I’m working on a project using the PyTorch C++ frontend with the MNIST dataset. My goal is to work with only a portion of the full dataset instead of loading everything.
In regular PyTorch Python, I could easily use torch.utils.data.Subset or similar tools to get a smaller chunk of data. But I can’t find equivalent functionality in the C++ API.
Currently my dataset loading looks like this:
auto dataset = torch::data::datasets::MNIST(data_path)
.map(torch::data::transforms::Normalize<>(0.1307, 0.3081))
.map(torch::data::transforms::Stack<>());
const size_t dataset_size = dataset.size().value();
I attempted to build a custom sampler to handle this:
class PartialSampler : public torch::data::samplers::Sampler<> {
public:
explicit PartialSampler(std::vector<size_t> idx)

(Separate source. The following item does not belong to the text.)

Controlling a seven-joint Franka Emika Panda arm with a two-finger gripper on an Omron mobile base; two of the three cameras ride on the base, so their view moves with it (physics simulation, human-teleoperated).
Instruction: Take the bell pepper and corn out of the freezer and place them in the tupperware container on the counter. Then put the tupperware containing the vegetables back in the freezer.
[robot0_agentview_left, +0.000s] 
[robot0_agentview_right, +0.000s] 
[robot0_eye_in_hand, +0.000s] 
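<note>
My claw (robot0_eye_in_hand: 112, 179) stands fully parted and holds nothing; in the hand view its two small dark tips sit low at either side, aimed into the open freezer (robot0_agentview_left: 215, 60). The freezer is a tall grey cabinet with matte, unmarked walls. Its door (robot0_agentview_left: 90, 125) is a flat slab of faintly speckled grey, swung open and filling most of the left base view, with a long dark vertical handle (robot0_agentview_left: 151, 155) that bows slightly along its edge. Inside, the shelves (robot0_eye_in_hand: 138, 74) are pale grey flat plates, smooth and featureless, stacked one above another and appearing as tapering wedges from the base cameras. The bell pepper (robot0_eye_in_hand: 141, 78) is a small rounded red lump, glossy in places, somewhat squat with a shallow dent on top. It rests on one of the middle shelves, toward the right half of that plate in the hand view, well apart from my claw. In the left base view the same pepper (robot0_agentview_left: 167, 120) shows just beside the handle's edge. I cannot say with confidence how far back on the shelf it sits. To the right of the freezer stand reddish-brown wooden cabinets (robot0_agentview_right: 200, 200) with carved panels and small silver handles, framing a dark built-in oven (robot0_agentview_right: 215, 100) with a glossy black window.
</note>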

: sample_indices(std::move(idx)) {}
c10::optional<std::vector<size_t>> next(size_t batch_count) override {
std::vector<size_t> result;
while (result.size() < batch_count && position < sample_indices.size()) {
result.push_back(sample_indices[position++]);
}
if (result.empty()) {
return c10::nullopt;
}
return result;
}
void reset() {
position = 0;
}
c10::optional<size_t> size() {
return sample_indices.size();
}
private:
std::vector<size_t> sample_indices;
size_t position = 0;
};
When I try to use this sampler with the data loader, I get compilation errors about missing BatchRequestType. What’s the proper way to work with dataset subsets in PyTorch C++?